Arum melihat jam. Sudah hampir jam lima. Aroma bawang putih dan cabai yang ditumis tercium sampai ke ruang tengah. Arne yang berada di pangkuannya bersin tiga kali. Dengan telaten ia mengusap lendir yang keluar dari hidung si bayi dengan sapu tangan.
Tiba-tiba, Arne meraih jari telunjuknya dan memasukkannya ke dalam mulut.
“Tidak boleh.” Arum menarik tangannya dengan lembut. Namun, Arne yang keras kepala malah terlihat sedih dan nyaris menangis.
“Tidak. Bukan seperti itu, Sayang.” Arum memeluk bayi itu seraya menepuk-nepuk pantatnya. Tanpa sadar ia mendendangkan lagu pengantar tidur yang biasa dinyanyikan Nyonya A Lan untuknya.
“Aku tidak tahu ternyata kau bisa bernyanyi.”
Arum mendongak mendengar perkataan barusan. Ia mendongak dan Pian sudah ada di hadapannya sambil membawa beberapa tangkai bunga sedap malam yang baru saja dipetik dari kebun belakang.
Dengkusan geli meluncur dari bibir Arum.
“Aku tidak sedang memuji. Kau memang tidak pernah bernyanyi untuk Sinyo Arne. Yang kau lakukan jika tidak ada Tuan hanya berteriak dan marah-marah.” Pian lantas melatakkan bunga-bunga itu ke meja. “Aku sudah memetik sedap malam untuk hari ini. Tugasku sudah selesai.”
“Mulai besok, kau tidak perlu lagi memetik bunga itu,” balas Arum. Ia pun berdiri dan mulai beranjak, tapi Pian menghentikannya.
“Kenapa?” tanya pemuda itu heran. “Apa aku melakukan kesalahan? Kau dengar, ya. Selama berbulan-bulan ini aku dan ibuku diam saja dengan kelakuanmu karena kami tahu posisimu sudah berada di atas kami, tapi jangan kira kami akan terus diam saja! Tuan Pieter cepat atau lambat akan menyadari kelakuanmu. Jangan kau kira Tuan Pieter yang membebaskanmu untuk mengatur rumah dan dia tak menyadari apa yang telah kau perbuat pada Sinyo Arne dan piring-piring keramik kesayangan Nyonya!” Nada suaranya mendadak meninggi. Raut kemarahan tergambar jelas di wajah yang sebentar lagi beranjak dewasa itu.
Arum membenci mendengar nama perempuan totok itu disebut-sebut. Tetapi tenaganya seolah-olah tersedot bumi sehingga ia tak berniat untuk memaki Pian. Yang dia katakan selanjutnya malah bertentangan dengan apa yang ia pikirkan. “Apakah kau sekarang marah kepadaku karena kau harus membereskan kekacauan yang kulakukan tempo hari?”
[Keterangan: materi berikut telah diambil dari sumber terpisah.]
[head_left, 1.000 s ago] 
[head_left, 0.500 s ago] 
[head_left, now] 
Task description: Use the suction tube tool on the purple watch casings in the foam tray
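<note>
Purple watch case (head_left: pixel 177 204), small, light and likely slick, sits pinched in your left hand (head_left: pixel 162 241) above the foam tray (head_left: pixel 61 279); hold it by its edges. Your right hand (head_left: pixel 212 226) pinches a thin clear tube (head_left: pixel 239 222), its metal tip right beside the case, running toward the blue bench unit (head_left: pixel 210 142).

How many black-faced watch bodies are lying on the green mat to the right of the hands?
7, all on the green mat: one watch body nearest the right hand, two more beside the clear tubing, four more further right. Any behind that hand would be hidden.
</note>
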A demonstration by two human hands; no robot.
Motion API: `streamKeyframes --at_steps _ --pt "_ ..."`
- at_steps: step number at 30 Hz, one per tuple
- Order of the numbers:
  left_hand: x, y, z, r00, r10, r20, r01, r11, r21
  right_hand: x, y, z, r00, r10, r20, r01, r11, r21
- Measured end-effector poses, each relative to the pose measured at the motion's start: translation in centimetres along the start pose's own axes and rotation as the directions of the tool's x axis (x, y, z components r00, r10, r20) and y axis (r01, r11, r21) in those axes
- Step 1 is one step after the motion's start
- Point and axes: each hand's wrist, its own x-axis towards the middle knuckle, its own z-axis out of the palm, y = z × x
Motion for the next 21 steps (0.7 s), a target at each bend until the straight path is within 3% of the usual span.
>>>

Pian melotot. “Tentu saja! Kami akan melimpahkan semua kesalahan kepadamu jika Tuan menanyakannya.”
“Itu tidak akan terjadi, Pian.”
Mimik muka pemuda itu tampak sangat kesal. “Jangan sombong. Walau kau lebih tinggi dari kami, tapi kau hanyalah nyai.”
Sejujurnya Arum ingin menyanggah ucapan Pian bahwa dia bukanlah nyai melainkan calon nyonya rumah ini, tapi lidahnya terasa sangat berat, seakan-akan sebagian dari dirinya sendiri meragukan hal itu. “Karena kau tidak memiliki pekerjaan lain, kau boleh kembali ke belakang. Aku tidak ingin suara kerasmu mengganggu tidur Sinyo Arne.” Ia sengaja mengalihkan topik pembicaraan agar dapat dengan mudah memutus pembicaraan dan melenggang menuju kamar Arne tanpa harus menghadapi segala pertanyaan Pian yang, sedikit banyak, membuatnya meragukan keputusannya.
Di dalam kamar, ia perlahan meletakkan Arne ke dalam boks, lalu menutup kelambu yang terpasang di atas tiang-tiang boks. “Anak baik. Tidur yang nyenyak, ya,” ucapnya seraya mengusap-usap dahi bayi itu sebelum pergi ke ruang makan untuk menyiapkan hidangan makan malam.
“Sudah sampai mana pekerjaanmu?” tanya Arum pada Jum setibanya dia di dapur.
Yang ditanya menghentikan kegiatannya mengaduk masakan di penggorengan seketika. Koki Jawa itu lantas berbalik dan memandang tak percaya.